■ Exercise prompt
Only these lines of the data below are wanted: the one with "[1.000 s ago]", the one with "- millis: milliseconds", and any lines between them, each repeated exactly.

----- Supplied material -----

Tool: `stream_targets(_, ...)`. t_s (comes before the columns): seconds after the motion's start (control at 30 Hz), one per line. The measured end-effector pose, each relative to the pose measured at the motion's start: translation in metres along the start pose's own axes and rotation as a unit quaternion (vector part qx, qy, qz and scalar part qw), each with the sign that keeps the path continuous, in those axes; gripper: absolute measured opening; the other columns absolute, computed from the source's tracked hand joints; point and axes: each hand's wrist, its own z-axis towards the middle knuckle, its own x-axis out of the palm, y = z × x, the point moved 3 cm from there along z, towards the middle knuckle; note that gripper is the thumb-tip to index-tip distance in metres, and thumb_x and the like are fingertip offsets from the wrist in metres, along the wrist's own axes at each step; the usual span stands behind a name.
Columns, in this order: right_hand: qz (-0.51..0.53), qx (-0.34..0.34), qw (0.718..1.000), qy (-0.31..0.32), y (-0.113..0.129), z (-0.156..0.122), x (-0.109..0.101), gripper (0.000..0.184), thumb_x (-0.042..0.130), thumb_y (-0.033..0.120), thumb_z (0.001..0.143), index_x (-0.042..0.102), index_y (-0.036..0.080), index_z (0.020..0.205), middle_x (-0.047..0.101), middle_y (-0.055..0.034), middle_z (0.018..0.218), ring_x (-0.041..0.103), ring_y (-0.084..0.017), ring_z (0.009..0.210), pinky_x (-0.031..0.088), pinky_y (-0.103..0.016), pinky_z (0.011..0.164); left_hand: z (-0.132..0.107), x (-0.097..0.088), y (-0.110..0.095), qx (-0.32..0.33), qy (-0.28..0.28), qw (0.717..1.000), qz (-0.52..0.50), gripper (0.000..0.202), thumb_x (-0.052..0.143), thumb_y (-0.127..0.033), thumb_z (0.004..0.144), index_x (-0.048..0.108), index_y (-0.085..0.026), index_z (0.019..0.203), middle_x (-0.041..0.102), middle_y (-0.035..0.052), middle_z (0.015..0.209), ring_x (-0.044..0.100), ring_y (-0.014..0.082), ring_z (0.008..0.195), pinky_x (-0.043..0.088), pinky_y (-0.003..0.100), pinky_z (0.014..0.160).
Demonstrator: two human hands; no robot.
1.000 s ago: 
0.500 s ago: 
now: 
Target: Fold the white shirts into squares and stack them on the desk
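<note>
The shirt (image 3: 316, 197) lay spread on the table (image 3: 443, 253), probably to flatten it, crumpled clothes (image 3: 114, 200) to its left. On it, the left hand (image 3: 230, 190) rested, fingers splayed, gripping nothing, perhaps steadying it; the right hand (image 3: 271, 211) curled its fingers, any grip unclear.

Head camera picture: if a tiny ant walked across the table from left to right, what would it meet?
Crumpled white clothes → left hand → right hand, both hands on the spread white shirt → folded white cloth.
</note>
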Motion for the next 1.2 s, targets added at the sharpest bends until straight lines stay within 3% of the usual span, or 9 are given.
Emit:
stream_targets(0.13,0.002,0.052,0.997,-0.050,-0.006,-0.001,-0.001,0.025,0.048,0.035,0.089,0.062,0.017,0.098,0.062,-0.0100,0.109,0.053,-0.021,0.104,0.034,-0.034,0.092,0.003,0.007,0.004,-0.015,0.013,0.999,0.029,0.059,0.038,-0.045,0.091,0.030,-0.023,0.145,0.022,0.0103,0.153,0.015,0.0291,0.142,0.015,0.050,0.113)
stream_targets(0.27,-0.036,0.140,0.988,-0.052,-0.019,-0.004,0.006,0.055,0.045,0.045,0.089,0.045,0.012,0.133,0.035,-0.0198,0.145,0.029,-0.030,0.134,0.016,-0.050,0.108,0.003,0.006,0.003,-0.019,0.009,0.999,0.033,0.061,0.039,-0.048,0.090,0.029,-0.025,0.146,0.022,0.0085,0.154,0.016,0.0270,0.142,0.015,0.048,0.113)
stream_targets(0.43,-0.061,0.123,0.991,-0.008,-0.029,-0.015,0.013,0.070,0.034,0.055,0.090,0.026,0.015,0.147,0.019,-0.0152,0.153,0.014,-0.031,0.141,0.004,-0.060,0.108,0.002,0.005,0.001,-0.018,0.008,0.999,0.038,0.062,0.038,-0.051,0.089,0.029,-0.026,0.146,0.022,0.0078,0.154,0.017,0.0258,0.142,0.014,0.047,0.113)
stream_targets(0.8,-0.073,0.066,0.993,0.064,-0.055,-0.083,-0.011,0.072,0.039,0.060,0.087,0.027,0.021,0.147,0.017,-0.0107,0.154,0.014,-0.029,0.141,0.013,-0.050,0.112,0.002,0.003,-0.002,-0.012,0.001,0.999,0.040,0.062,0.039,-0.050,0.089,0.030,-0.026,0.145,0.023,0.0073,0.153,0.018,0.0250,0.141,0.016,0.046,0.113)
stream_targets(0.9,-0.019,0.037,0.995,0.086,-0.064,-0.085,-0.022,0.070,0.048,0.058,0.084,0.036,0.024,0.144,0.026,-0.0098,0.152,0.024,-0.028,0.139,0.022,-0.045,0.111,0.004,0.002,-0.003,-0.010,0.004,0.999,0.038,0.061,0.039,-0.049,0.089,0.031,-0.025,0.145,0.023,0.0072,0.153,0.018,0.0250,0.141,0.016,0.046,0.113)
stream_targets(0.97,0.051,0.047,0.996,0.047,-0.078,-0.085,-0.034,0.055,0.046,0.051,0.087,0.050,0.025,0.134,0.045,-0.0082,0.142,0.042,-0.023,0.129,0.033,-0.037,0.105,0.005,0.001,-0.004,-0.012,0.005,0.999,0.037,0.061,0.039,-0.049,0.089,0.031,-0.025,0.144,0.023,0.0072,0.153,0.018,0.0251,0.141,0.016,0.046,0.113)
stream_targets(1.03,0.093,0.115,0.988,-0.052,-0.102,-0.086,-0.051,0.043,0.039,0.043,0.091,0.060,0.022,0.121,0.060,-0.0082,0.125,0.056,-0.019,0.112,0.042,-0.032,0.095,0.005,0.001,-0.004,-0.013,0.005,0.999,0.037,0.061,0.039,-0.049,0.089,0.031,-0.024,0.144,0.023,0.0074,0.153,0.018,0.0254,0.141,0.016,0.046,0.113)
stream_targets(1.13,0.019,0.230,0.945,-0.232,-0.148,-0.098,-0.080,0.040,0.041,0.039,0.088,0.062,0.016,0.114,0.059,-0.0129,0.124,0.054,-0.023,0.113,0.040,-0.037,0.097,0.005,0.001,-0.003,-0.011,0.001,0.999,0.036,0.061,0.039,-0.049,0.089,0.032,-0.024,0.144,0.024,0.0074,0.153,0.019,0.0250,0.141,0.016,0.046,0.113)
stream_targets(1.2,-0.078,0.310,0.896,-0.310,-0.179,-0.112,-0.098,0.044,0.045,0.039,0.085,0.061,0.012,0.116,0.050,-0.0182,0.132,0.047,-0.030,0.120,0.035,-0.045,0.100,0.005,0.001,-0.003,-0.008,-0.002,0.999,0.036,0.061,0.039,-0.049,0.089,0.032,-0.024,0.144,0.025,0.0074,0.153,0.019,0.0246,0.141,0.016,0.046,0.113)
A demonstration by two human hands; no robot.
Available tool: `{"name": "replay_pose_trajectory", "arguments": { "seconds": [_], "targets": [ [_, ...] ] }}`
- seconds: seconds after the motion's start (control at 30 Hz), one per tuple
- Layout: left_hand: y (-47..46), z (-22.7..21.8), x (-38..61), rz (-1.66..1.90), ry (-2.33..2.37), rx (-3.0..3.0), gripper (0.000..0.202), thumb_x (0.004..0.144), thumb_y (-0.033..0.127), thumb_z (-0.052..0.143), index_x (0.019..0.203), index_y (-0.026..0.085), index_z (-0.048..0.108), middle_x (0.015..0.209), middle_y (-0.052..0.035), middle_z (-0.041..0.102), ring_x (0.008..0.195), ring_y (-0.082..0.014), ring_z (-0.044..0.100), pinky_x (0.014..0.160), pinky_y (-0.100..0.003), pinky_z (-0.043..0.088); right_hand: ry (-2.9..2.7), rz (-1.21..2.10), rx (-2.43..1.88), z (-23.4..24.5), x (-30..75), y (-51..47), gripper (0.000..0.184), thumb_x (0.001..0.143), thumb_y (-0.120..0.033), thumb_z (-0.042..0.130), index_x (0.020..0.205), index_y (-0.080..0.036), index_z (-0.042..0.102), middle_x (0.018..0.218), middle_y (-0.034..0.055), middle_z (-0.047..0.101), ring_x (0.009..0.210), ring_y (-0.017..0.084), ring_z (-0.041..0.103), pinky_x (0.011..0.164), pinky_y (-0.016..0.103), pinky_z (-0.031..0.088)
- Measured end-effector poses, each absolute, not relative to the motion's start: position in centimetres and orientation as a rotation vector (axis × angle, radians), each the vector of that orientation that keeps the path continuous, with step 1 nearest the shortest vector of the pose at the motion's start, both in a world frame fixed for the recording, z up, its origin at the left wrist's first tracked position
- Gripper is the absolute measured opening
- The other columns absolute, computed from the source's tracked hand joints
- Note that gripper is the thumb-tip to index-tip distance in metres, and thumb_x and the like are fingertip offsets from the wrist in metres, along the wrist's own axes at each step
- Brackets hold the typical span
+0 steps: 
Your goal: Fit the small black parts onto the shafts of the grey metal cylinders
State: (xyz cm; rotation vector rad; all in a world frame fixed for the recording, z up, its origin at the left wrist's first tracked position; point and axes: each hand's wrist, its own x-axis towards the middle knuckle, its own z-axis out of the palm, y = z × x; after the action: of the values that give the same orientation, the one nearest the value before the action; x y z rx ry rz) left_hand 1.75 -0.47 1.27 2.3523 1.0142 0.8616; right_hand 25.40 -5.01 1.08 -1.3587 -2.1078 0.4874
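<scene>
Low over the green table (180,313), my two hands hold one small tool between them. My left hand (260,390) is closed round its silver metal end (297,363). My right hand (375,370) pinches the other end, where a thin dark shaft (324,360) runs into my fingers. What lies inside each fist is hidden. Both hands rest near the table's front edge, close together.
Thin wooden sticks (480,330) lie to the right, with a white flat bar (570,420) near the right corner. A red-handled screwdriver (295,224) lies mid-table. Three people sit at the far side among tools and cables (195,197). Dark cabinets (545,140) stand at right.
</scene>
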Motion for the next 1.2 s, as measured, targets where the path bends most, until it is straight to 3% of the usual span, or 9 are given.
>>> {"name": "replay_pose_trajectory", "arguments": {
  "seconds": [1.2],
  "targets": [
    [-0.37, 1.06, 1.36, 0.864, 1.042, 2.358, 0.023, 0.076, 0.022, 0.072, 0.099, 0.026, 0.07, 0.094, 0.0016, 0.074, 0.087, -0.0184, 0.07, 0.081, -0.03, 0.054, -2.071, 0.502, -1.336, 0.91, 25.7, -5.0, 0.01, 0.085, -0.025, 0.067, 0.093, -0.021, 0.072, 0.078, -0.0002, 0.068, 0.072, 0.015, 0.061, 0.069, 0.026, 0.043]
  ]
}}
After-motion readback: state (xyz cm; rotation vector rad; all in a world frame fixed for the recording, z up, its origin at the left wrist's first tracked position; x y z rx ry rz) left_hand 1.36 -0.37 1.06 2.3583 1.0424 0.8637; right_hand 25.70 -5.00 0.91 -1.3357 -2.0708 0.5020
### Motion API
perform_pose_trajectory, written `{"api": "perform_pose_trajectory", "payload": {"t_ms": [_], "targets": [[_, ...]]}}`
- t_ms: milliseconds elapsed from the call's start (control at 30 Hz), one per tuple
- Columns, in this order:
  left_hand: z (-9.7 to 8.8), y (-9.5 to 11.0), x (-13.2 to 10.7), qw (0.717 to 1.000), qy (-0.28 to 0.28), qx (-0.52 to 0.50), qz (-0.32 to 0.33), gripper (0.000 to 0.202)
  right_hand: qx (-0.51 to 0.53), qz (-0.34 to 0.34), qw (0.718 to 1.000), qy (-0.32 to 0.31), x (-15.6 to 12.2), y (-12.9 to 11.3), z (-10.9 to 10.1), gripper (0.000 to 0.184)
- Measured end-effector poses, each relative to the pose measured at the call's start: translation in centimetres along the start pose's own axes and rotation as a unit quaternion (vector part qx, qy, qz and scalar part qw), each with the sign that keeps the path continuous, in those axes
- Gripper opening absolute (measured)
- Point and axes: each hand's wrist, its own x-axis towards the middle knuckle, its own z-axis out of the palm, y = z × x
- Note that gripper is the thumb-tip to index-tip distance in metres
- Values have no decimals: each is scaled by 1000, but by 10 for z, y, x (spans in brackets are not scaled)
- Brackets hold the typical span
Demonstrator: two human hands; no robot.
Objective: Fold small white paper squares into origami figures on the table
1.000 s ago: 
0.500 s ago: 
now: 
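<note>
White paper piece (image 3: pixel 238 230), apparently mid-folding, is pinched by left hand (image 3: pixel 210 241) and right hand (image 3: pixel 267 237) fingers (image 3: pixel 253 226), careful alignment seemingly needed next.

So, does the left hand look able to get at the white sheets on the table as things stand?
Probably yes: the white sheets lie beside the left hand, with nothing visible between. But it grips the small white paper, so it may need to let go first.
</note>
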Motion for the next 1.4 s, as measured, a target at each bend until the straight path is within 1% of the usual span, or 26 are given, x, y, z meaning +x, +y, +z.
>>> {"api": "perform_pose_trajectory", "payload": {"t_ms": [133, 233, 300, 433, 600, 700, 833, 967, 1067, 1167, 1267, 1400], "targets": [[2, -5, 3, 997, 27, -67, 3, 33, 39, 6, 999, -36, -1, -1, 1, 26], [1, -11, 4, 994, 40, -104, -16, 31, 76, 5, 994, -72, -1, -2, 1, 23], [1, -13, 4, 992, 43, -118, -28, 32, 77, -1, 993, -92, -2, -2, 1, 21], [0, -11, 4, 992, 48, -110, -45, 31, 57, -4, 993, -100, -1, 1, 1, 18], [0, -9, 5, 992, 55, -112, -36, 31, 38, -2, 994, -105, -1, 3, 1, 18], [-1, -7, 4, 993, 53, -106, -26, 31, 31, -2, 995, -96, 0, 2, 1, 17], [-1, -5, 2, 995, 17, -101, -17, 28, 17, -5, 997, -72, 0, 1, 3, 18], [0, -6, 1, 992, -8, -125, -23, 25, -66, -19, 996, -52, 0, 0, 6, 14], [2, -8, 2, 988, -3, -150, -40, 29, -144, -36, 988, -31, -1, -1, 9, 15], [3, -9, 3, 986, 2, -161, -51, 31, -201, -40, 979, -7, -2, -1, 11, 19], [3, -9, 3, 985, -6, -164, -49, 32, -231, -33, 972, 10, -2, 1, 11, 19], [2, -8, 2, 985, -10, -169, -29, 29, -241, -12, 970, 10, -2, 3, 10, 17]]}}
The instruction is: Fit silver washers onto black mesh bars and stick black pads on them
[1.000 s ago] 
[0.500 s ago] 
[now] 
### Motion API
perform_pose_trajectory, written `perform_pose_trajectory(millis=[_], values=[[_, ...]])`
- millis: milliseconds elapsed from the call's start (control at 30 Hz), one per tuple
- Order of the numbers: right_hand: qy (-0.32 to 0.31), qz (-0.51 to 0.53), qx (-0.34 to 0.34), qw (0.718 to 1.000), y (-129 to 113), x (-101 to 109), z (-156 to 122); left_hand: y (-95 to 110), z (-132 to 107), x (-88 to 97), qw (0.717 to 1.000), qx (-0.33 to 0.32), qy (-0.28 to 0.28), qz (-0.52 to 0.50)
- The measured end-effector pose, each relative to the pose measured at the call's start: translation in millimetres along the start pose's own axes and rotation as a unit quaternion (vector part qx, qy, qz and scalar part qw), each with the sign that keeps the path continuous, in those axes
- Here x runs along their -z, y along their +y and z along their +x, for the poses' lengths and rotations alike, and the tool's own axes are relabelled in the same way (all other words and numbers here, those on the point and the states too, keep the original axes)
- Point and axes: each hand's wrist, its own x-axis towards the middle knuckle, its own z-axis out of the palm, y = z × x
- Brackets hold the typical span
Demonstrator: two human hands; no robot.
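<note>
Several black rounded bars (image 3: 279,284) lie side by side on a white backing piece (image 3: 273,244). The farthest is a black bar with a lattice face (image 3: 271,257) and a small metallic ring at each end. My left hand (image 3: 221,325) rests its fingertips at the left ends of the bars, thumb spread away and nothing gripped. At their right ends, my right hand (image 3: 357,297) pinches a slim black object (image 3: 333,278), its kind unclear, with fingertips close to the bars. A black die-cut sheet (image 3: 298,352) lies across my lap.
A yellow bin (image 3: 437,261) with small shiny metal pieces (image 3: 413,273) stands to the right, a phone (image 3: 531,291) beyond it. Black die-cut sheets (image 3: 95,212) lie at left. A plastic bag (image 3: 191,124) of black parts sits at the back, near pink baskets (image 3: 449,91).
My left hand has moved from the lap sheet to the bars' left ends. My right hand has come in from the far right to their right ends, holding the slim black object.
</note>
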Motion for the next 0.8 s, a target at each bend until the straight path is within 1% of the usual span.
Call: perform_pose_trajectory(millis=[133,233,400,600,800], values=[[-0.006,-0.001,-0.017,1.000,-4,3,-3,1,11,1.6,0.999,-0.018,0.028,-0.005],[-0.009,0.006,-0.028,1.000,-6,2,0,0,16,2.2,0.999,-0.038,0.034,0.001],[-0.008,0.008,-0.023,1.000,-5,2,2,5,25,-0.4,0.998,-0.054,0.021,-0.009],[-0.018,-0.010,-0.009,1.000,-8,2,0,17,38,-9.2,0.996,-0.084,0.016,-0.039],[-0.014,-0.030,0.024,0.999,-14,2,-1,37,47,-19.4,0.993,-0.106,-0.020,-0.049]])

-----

■ Task output
[1.000 s ago] 
[0.500 s ago] 
[now] 
### Motion API
perform_pose_trajectory, written `perform_pose_trajectory(millis=[_], values=[[_, ...]])`
- millis: milliseconds elapsed from the call's start (control at 30 Hz), one per tuple

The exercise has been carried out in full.